Saturday, August 2, 2008

Animals in Space

In the long run, the animals whose populations grow will be those that either prove themselves valuable to humans or that prove hard to eliminate. In a resource-starved highly over-populated Earth, the choice of who survives--human or animal--is likely to be won by the human (ignoring the impact of sub-species such as attorneys).

The animals we take with us as our civilization expands into the cosmos are likely to be numerous. Those limited to a meager existence in zoos and parks can't be viewed as successful, but at least their lives will be in a rather pleasant captivity. Modern zoos are more like a Hyatt Regency than Alcatraz for their occupants.

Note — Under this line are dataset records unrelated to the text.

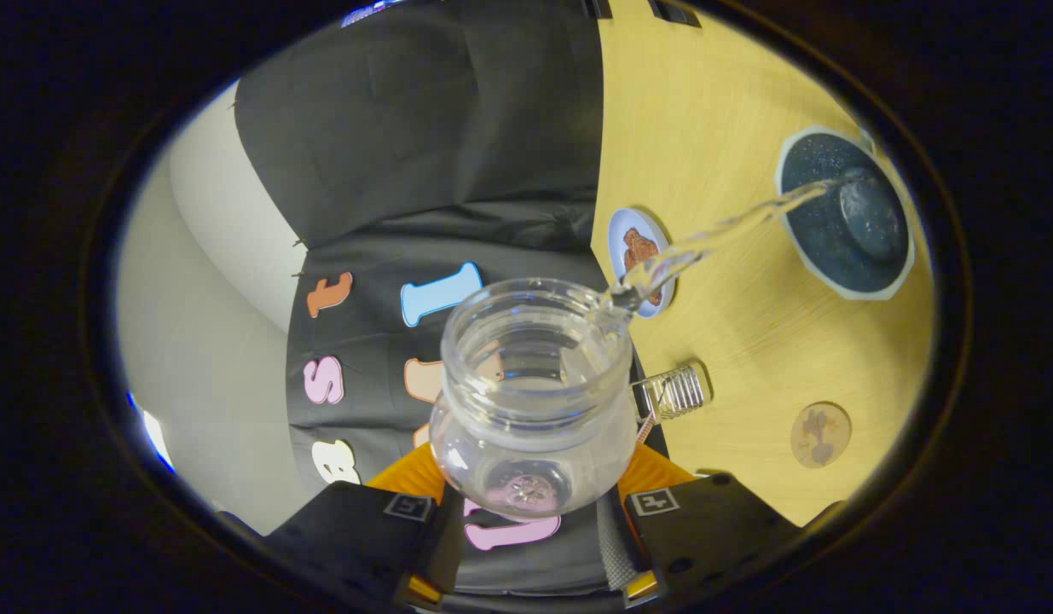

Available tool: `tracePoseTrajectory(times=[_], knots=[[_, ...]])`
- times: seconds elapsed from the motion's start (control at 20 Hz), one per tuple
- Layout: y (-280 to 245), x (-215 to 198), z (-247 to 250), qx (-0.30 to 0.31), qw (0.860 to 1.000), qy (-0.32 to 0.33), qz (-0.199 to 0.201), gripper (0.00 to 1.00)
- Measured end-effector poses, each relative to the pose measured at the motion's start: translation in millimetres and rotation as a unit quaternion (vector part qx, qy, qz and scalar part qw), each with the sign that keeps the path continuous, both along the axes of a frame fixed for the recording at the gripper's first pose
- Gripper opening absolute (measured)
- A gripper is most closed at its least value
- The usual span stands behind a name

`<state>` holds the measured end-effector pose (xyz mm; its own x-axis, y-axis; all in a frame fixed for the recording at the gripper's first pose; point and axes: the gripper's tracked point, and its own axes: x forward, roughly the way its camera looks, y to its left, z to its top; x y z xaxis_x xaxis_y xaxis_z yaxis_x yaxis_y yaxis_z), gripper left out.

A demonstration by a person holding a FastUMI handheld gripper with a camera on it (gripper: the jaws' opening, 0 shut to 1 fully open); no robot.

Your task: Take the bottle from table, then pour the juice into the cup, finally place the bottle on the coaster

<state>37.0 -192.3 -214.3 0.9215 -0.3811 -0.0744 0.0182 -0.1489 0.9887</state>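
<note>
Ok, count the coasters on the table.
2. A round pale-rimmed coaster lies just beyond the bottle mouth, under the poured stream. A brown coaster lies nearer the fingers, beside the small ribbed clear thing. The bottle may hide others.

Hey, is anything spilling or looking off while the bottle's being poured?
Nothing stands out. The gripper is shut on the tilted bottle, and its clear stream arcs across the table into the dark cup. No puddle shows on the wood.
</note>
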Motion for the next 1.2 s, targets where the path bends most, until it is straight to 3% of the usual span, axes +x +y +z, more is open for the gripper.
tracePoseTrajectory(times=[1.2], knots=[[2.9, 1.0, 0.2, 0.041, 0.999, -0.011, -0.005, 0.69]])
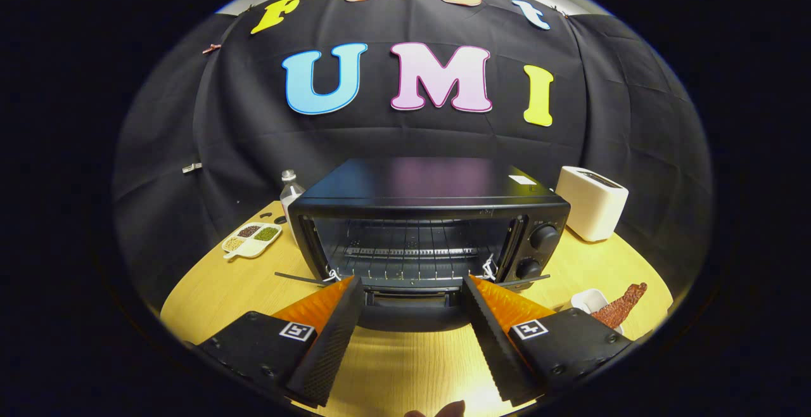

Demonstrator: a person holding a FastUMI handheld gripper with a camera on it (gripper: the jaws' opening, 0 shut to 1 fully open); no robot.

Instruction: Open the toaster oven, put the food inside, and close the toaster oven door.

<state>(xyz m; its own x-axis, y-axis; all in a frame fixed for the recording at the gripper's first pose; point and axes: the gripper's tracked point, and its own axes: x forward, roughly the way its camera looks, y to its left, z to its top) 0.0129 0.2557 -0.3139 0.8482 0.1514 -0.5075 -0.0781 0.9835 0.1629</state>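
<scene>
The toaster oven [431, 233] sits mid-table with its door [412, 312] dropped open, just ahead of the gripper [413, 290], whose fingers are spread apart and empty. The food [622, 305] rests on a small white dish [589, 301] beside the right finger; the gripper should swing there and grasp it gently.

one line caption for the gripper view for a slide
Open gripper faces the opened toaster oven, food waiting on a white dish to its right.

One toaster oven [431, 233] with two knobs [543, 237] stands mid-table. One white toaster [592, 203], one bottle [290, 190], one divided dish [252, 239] of four compartments, one small white bowl [588, 300], one reddish food strip [622, 305].

The gripper [413, 290] has two fingers, spread apart.
</scene>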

Humans will likely keep our pets, the dogs and cats that provide us with love and companionship. Cats seem especially suited to a life in zero gravity--I have no problem imaging cats thriving in such an environment. Dogs, to me, seem to need gravity for happiness (running, jumping) but they'll adapt, I'm sure.

The other animals we take with us are those domesticated ones that taste good. We are, after all, omnivorous, and no amount of processing is likely to give an algae cake the taste and texture of a steak. I could be wrong, and there is a huge efficiency drop if we choose to eat animals instead of plants, but it seems that in a wealthy society, we'll find a way to raise cattle for meat and milk, chickens for meat and eggs, pigs for bacon and ham.

Better (more efficient) choices exist for meat animals; goats produce much more milk per pound of food consumed, rabbits much more meat. Chickens are quite efficient as-is. But you can't prepare a prime rib from rabbit. Still, these choices are likely to be early winners, in some cases because they eat different parts of the plant than we humans.

Seafood will likely be available, also. We already raise salmon, catfish, and other seafood in farms. These are likely to do quite well in space, at least as long as we can find and utilize large volumes of water (I like comets). We'll miss many foods from the top of the food chain (such as tuna, swordfish and the like), but varieties of others are likely to be plentiful, possibly even critters such as shrimp and lobster.

My question for today is, how many animals will succeed against our will (such as mice, or pigeons, or ants, or roaches)? Or what others must we bring along because they are a necessary part of the ecology? For example, must we use bees for pollination? Earthworms to churn the soil?

Here's a scary thought: What if there is some pest whose presence is necessary for long-term health, such as the mosquito? Some of them can't reproduce unless they've consumed human blood, but has any human ever reproduced before being bitten by a mosquito?